『メッセージ』のラストは鮮烈!すごく良かった。

2017年5月19日に公開された映画『メッセージ』を観てきました。個人的に前から楽しみにしていた映画だったのですが、すごく良かったです。

ある日、巨大な飛行物体が地球にやってきた。その目的は……?

まずはあらすじからご紹介したいと思います。

ある日、突然巨大な飛行物体が地球に現れました。それは世界各地に同じものが同時に。

言語学者のルイーズ(エイミー・アダムス)は国家から飛行物体の中に住む謎の生命体から発せられる音や波動から彼らの言語を解析するよう協力を依頼されます。

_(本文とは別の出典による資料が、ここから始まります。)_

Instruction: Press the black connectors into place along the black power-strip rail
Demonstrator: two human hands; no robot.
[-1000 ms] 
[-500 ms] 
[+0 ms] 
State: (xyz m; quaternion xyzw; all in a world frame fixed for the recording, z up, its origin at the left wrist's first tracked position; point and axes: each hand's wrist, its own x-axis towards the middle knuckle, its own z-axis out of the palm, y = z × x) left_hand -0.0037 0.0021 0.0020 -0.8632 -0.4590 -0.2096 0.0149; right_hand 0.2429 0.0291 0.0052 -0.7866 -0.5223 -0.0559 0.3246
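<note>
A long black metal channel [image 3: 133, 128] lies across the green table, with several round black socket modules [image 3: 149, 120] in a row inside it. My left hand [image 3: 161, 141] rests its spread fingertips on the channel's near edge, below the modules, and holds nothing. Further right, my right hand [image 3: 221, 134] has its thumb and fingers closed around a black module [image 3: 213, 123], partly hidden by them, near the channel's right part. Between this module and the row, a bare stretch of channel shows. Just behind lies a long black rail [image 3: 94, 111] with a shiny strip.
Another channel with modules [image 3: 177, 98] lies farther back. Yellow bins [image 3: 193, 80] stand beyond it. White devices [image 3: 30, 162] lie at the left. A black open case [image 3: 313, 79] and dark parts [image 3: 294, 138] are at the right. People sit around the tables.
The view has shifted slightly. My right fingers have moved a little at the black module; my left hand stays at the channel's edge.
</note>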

あわせて招集された物理学者のイアン(ジェレミー・レナー)と協力して、ルイーズは彼らの言語を少しずつ解析していきます。
そして、ルイーズは謎の生命体に「なぜあなたたちは地球に来たのか?」を聞く。彼らが話したその地球に来た目的とは……。

『メッセージ』はこれまでにないSF映画。ラストは感動へと誘われます

あらすじにもある「突如現れた飛行物体」「謎の生命体」というキーワードからも連想されますが『メッセージ』はSF映画。

ある日突然宇宙から飛行物体が……というSF映画のあるあるから始まりますが、「人間 VS 地球外生命体」という戦争映画のようなものではありません。

この『メッセージ』はよくあるSF映画のストーリーではなく、宇宙人との交流とその謎に迫るストーリーがメインとなっています。

そして、ストーリーの後半はヒューマン映画の色が強く出てきます。物語が大きく動いていく後半は特に目が離せなくなります。

少しずつ”彼ら”が何を話しているのかがわかってきたルイーズは彼らの目的を聞き、その目的について考えます。その目的を聞いたときにルイーズは何をするのか。

そして、最終的に彼女が取る行動で感動の波紋が広がります。

メッセージ

全てがラストにつながる!この物語をあなたはどうとらえる?

この『メッセージ』のストーリーは本当にすごく良くできているなぁ……と驚きました。
ストーリー中に出てくるいろんな出来事がラストでつながった瞬間に「そういうことだったのか!」と言ってしまいました。

亡き子供と共に過ごした思い出がフラッシュバック。
映画『メッセージ』の冒頭はそんなシーンから始まります。

フラッシュバックする記憶はとても鮮明。最初は少しずつそのシーンが出てきますが、言語の解析が進むにつれ、ルイーズの悲しい記憶がたびたび脳裏に浮かぶようになります。このたびたび出てくる場面はラストにつながっていきます。

また、物語の中盤にあるルイーズとイアンが夢について語るシーンはまさにキーとなる場面ではないかと思いました。

ネタバレになるので、あまり多くは語らないことにしますが、”ヘプタポッド”と呼ばれる彼らの伝えたメッセージは非常に考えさせられる内容でした。

その伝えたメッセージを巡って繰り広げられる展開についても今の世界情勢について描かれているのでは……?と思ってしまうところもあります。

劇中の場面を切り出せば、その数だけいろんな視点で観ることができる映画となっているのではないかと思いました。

友達や恋人と一緒に観て、いろいろと「あの出来事はこうじゃない?」というようにいろんな語り合うのも良いかもしれません。